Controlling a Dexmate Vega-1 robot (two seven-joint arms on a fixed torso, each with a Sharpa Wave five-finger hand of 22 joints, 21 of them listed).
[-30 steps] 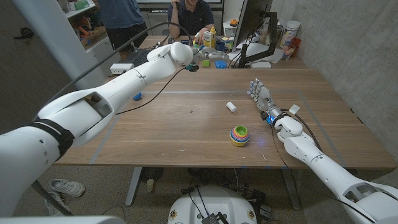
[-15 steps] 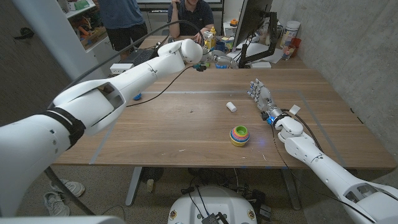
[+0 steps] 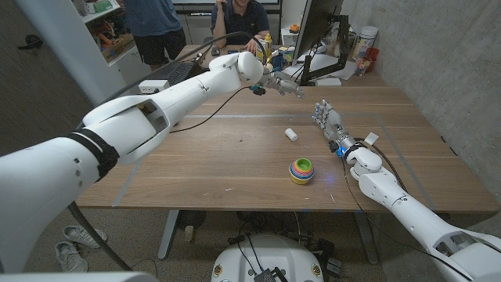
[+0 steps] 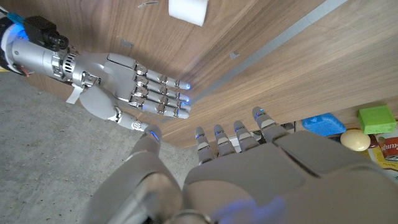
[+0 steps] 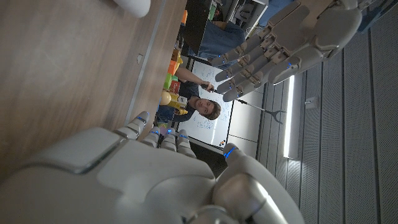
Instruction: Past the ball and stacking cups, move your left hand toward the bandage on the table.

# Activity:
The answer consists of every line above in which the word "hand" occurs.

# Your solution:
Controlling a Dexmate Vega-1 robot (two seven-joint arms on a fixed torso, each with a Sharpa Wave five-finger hand of 22 joints, 21 of them listed).
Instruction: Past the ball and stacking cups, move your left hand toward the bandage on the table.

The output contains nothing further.